Duma to Hear Bill On State Road Firm

The State Duma will hear in a first reading on Friday legislation that would create a state company to manage federal roads and nearby property, but critics said the bill would only foster corruption and force drivers to pay unwanted tolls.

A company called Avtodor would receive concessions on up to 18,300 kilometers of roads to manage planning, construction and repairs, according to a copy of the bill on the Duma's web site.

A group of four United Russia deputies, including First Deputy Speaker Oleg Morozov and three members of the Construction and Land Use Committee, introduced the bill Dec. 18.

Avtodor, which would use money from the federal budget and private investments as well as tolls, would be able to rent roadside land to third parties and manage infrastructure along the highways. The amount of funding is not specified in the bill.

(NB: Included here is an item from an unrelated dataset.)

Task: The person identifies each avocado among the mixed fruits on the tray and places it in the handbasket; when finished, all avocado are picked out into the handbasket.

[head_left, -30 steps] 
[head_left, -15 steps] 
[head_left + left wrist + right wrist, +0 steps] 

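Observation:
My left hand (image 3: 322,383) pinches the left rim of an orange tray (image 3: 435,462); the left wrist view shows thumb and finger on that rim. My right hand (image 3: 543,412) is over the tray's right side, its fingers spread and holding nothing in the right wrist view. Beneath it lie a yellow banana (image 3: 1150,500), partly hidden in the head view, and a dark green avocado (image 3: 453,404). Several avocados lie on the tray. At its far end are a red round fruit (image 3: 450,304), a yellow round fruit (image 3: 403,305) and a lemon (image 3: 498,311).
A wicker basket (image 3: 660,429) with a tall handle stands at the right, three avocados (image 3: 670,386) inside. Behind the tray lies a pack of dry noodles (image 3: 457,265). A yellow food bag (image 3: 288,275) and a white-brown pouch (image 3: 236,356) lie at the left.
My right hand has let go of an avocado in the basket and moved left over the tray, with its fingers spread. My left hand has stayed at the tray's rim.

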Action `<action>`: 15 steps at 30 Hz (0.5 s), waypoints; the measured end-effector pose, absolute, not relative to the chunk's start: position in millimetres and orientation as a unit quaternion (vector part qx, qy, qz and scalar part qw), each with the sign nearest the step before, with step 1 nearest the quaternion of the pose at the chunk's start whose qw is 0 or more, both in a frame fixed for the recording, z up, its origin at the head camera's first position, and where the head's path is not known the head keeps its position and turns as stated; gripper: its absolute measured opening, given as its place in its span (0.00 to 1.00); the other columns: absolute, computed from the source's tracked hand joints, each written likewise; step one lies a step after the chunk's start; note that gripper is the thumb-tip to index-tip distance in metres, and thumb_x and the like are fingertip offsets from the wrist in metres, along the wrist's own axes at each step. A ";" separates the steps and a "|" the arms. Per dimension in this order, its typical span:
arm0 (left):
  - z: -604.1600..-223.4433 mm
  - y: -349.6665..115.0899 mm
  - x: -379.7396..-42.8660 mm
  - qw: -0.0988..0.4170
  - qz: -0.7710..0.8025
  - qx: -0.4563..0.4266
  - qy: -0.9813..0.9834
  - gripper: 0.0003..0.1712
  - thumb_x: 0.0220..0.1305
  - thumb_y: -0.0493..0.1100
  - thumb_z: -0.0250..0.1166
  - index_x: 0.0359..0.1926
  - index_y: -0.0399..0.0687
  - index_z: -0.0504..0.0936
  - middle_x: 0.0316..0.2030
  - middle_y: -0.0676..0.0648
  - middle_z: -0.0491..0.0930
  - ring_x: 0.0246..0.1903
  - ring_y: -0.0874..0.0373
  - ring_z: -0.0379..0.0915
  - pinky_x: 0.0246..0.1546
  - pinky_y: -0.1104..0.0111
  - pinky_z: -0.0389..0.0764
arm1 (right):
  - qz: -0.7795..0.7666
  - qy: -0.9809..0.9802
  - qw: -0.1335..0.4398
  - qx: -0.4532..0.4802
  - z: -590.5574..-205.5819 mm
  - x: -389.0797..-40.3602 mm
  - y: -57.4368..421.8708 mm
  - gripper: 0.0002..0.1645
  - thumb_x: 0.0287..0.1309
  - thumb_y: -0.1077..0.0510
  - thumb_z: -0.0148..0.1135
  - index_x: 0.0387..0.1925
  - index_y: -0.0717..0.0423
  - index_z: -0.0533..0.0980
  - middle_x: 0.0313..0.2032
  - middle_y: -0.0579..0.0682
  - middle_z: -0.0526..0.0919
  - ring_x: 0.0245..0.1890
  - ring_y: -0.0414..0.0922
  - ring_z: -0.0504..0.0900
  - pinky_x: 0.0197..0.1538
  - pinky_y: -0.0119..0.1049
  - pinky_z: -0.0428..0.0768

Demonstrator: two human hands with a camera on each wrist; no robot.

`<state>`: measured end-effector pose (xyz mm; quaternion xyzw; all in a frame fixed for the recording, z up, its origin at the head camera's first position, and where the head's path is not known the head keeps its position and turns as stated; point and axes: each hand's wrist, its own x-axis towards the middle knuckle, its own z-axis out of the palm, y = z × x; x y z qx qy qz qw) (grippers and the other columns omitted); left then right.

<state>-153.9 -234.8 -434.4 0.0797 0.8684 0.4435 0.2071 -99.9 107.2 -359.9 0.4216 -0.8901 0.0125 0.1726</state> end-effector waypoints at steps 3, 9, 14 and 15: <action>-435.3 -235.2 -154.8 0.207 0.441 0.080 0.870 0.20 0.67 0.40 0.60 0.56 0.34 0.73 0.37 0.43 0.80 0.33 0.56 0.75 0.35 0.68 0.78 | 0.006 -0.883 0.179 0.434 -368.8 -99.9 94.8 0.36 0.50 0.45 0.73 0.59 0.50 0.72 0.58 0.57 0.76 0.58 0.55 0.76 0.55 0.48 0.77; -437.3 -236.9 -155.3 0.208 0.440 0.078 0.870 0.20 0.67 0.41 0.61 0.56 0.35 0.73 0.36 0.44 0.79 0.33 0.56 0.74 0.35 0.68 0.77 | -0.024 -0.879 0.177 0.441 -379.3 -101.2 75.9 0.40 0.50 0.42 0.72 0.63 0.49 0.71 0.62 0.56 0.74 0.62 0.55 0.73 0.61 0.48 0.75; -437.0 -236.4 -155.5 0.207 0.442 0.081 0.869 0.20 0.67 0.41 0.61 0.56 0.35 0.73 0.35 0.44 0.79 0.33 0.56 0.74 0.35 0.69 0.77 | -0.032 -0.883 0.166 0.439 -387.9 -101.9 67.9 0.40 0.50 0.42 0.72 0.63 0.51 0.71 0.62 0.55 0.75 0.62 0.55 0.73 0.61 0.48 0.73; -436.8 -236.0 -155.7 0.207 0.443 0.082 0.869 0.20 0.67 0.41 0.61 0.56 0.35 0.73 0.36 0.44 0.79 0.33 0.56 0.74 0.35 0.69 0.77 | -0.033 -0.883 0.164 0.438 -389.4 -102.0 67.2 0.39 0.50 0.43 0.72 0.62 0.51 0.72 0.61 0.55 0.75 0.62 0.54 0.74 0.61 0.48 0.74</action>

"I think drivers who will be traveling on world-class roads will agree to pay for them," Duma Speaker Boris Gryzlov said Thursday, Interfax reported.

Gryzlov said all of the money made by the new state firm would be used to build and maintain roads, although not all of them would be toll-based.

The company's first tasks would be dealing with overcrowded roads, toll roads and high-speed roads, said Martin Shakkum, head of the committee and one of the bill's authors. Avtodor would not become the owner of the roads or land, he said.

Shakkum said, however, that Avtodor's right to lend the land was "up for discussion," as it was not currently legal under the Land Code.

But the bill as proposed faced considerable skepticism, including from within the Duma.

Vyacheslav Dubrovin, a United Russia member and deputy head of the Transportation Committee, said the law "as it reads has a multitude of contradictions and major holes."

Nonetheless, he added, his committee supports the general idea of creating the company.

Dmitry Baranov, an analyst with Finam Management, disagreed that a state company would solve Russia's road woes. "It will be another powerful bureaucratic structure with enormous rights and small responsibilities," he said.

"The state company will be involved in all ways of making profits, not necessarily pouring the funds into the budget. Most roads will remain in their poor condition or worsen."

Toll roads are virtually nonexistent in Russia, although the idea is floated frequently to deal with the country's decrepit transportation network as well as the traffic problems within Moscow.

Sergei Kanayev, Moscow coordinator of the Russian Federation of Auto Owners, was also skeptical that the company would improve the lives of ordinary people.

"If this company will be a monopoly, it will become yet another way of pumping money out of the people, masked as a measure in the interest of drivers," he said.